Once a purchase is made, store manager Sunil Yadav first installs Chinese peer-to-peer (P2P) file sharing app SHAREit on users’ phones. Using this app, Yadav ships essential apps onto users’ phones. “In three minutes flat I can send WhatsApp, Facebook, Flipkart, Truecaller, Paytm, Google Tez,” says Yadav. Internet isn’t required for this, a type of WiFi hotspot is all it takes.

Yadav says that 80% of the people who walk into his store are aware of the app already, and for the 20% who are not, Yadav tells them about it since it makes his life easier.

This begins to explain SHAREit’s popularity in the country. The app claims to have 400 million Indian users, with about 200 million monthly active users (MAUs)—nearly as many as the ubiquitous messaging app, WhatsApp. According to app analytics firm App Annie, SHAREit was the sixth most-downloaded app in India in 2017.

Despite this, it has largely stayed out of the urban consciousness.

A file transfer app owned by the Lenovo Group, SHAREit broke out of the hardware Chinese multinational in 2015. This was when it reached Indian shores, a time when data was costly and the idea of sideloading was a panacea for India’s content-hungry and data-starved masses. Back then, shops like Yadav’s plied people with content through the medium of memory cards. Google’s mobile operating system Android allowed this kind of sideloading, unlike Apple’s iOS.

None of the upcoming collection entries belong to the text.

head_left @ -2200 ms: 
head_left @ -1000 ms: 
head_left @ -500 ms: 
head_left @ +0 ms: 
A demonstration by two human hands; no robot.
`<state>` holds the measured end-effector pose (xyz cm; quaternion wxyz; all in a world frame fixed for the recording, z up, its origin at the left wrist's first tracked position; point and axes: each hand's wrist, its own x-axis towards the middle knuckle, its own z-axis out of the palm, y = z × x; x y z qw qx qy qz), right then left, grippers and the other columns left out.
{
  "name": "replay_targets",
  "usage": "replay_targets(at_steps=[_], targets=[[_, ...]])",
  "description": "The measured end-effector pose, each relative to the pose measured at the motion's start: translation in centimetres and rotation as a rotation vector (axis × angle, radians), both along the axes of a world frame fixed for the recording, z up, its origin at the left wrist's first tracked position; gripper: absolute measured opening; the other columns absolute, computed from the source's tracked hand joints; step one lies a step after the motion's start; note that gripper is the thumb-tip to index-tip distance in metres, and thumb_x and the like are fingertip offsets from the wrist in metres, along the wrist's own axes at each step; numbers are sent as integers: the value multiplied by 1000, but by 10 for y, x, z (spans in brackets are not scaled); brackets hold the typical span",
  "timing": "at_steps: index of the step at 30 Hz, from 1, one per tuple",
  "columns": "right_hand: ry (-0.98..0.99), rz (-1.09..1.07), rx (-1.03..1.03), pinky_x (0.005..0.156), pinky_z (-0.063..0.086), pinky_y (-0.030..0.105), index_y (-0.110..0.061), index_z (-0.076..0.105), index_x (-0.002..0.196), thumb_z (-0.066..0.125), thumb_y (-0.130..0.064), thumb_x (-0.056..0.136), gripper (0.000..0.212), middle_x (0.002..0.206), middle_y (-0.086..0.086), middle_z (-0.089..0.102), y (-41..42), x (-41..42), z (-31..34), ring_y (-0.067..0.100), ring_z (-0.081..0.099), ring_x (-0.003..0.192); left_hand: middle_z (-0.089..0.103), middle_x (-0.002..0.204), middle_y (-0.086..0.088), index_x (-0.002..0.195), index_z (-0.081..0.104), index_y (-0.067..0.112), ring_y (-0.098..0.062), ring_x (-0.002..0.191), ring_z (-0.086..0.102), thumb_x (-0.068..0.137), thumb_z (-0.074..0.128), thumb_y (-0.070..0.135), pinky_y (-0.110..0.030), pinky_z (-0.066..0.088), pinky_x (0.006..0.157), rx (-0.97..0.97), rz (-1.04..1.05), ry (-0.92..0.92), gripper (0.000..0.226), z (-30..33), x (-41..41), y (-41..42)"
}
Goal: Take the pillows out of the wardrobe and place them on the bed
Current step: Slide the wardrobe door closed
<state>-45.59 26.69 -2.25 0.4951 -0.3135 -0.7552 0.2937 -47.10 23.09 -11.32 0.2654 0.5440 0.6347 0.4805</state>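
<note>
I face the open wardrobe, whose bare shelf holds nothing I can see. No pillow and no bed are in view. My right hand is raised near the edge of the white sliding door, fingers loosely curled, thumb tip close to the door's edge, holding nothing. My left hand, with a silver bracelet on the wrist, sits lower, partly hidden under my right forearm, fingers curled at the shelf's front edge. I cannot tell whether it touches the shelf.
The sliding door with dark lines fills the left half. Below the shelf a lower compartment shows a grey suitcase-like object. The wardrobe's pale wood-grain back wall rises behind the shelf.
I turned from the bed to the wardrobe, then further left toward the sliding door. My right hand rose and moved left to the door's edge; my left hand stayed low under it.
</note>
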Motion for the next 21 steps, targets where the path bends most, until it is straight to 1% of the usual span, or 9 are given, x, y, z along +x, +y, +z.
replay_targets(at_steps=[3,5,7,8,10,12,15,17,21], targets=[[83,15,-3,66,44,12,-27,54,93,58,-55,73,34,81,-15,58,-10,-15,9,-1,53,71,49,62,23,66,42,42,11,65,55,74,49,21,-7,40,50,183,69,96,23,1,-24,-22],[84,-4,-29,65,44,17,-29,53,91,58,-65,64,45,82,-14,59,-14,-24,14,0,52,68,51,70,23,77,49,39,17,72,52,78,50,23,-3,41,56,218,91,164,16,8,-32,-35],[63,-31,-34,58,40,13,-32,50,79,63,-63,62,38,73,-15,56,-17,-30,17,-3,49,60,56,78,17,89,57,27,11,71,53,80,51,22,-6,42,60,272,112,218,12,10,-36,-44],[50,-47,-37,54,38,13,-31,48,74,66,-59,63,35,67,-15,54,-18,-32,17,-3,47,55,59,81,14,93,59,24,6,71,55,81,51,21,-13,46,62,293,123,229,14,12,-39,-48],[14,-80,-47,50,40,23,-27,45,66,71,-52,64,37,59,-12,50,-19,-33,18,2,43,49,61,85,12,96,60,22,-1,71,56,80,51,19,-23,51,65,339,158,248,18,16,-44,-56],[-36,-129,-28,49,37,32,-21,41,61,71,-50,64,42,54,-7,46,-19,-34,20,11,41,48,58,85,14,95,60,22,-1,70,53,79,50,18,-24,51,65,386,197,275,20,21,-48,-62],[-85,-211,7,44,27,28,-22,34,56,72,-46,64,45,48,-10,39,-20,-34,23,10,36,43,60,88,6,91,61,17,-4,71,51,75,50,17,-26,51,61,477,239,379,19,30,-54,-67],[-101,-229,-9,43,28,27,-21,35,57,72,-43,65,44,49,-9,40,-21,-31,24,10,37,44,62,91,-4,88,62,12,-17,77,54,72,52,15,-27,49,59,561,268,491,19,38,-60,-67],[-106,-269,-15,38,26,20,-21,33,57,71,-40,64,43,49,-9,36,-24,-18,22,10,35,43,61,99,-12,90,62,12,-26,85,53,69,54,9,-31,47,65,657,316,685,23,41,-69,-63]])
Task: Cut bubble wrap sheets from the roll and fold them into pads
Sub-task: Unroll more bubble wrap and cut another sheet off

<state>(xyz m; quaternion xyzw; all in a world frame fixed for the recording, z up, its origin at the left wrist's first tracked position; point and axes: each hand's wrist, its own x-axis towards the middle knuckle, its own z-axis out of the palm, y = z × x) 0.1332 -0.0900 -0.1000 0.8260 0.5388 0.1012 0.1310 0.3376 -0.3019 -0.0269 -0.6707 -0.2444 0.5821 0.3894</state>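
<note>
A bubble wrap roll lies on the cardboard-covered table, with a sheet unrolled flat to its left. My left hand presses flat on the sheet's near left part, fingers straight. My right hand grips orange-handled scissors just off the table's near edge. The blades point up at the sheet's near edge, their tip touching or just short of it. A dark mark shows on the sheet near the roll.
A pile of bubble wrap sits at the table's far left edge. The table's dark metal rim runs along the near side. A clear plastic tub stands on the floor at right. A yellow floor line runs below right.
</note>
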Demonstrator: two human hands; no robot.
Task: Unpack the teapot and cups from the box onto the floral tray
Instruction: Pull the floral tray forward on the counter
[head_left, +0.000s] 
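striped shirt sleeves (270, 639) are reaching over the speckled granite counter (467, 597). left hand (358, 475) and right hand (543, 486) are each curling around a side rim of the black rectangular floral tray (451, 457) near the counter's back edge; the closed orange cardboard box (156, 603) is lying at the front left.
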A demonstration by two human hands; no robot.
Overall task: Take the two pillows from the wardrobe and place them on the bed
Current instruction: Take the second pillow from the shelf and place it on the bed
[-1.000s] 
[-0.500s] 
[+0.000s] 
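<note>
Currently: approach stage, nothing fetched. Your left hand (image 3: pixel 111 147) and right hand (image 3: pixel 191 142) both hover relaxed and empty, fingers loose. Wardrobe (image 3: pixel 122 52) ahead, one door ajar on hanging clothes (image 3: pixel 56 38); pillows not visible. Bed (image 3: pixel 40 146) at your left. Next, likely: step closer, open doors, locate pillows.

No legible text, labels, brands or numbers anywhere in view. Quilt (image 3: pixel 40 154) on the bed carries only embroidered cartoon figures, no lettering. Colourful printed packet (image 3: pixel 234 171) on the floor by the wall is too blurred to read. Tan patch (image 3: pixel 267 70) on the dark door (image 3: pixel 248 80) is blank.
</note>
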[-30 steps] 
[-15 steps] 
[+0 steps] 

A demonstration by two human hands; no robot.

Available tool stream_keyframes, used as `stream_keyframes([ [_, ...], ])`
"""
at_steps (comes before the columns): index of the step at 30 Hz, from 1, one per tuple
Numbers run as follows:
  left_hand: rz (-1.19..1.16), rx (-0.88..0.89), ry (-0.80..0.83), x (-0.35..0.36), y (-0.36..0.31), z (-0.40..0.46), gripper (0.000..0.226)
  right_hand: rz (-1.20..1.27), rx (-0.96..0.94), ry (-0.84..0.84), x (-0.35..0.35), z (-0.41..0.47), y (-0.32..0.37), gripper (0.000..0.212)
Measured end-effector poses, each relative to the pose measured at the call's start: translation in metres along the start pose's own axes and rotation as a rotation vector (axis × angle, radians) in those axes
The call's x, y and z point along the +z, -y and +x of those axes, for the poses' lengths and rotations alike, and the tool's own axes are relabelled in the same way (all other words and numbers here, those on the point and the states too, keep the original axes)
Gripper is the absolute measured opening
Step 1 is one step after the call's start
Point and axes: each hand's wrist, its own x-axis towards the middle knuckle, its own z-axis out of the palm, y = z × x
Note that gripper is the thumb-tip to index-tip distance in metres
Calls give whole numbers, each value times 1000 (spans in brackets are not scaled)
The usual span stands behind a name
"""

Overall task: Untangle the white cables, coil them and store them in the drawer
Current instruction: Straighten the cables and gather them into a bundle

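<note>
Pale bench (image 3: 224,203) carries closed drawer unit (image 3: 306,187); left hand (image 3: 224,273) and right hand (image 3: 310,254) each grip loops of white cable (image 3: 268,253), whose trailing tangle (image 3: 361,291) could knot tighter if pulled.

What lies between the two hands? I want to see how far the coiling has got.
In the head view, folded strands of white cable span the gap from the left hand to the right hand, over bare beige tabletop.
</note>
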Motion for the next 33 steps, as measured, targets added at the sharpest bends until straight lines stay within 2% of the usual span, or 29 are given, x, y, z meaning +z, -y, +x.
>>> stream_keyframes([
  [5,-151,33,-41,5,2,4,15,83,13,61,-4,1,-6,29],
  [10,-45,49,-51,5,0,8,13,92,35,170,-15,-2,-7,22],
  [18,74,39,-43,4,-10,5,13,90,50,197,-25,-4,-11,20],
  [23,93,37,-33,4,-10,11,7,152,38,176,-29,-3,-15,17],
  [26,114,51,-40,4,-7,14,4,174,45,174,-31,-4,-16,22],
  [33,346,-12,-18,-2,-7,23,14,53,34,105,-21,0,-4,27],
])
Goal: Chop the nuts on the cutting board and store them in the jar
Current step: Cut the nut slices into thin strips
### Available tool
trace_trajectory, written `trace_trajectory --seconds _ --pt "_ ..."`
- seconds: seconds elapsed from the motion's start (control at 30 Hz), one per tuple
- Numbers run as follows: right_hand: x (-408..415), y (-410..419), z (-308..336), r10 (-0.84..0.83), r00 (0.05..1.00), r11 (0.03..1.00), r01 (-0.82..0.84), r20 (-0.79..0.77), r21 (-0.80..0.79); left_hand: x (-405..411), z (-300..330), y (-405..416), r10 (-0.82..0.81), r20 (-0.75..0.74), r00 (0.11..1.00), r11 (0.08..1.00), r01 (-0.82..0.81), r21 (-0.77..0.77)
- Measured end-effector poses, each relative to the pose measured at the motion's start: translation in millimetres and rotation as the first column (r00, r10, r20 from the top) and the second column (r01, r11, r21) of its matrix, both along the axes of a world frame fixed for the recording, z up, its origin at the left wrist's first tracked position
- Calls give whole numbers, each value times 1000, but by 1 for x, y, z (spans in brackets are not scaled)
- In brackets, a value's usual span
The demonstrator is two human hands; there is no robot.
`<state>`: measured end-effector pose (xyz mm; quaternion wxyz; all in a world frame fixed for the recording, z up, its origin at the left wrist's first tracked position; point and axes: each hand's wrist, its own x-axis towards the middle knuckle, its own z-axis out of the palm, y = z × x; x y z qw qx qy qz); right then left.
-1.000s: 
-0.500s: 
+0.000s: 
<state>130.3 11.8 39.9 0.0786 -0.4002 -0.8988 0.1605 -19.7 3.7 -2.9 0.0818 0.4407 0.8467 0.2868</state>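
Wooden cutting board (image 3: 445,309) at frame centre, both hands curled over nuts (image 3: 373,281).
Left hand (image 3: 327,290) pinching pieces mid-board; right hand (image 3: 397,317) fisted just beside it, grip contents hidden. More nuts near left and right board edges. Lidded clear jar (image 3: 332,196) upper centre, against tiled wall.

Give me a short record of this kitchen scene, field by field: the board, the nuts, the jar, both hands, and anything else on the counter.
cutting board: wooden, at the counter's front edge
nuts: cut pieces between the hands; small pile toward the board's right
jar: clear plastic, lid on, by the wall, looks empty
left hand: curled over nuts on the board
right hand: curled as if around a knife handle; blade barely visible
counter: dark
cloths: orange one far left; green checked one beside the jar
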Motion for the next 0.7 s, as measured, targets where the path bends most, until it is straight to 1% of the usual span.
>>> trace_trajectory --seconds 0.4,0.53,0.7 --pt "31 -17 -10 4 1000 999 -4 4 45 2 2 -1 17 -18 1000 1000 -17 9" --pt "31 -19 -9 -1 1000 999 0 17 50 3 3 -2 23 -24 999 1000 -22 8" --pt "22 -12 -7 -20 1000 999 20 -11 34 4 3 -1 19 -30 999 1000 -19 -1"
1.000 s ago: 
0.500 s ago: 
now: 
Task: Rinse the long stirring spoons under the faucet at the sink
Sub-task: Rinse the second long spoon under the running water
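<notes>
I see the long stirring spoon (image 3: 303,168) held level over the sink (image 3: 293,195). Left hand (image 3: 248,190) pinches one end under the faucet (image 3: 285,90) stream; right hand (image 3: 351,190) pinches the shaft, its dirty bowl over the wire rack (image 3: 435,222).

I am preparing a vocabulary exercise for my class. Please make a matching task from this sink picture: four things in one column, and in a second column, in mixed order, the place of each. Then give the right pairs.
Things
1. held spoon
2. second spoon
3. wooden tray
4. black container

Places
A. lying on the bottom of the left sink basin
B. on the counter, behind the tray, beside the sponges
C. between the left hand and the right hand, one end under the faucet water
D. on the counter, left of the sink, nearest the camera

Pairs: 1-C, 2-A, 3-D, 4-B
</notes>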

Memory cards, though, were cumbersome. Soon, Beijing-based SHAREit took over, spreading like wildfire. Its adopters were mostly Android users (though it’s also available on iOS and Windows) who owned cheap smartphones and wanted content. Three factors—costly data, no access to the Google Play Store, and poor network connectivity—ensured that people were soon hooked to the app.

But the undiminishing popularity of SHAREit came at a cost for Google. It chipped away at the idea of the Google Play Store as the sole destination for Android app downloads and created a blind spot in Android’s app ecosystem. Now, the search giant, which has thus far remained on the sidelines of sideloading, wants a piece of the action.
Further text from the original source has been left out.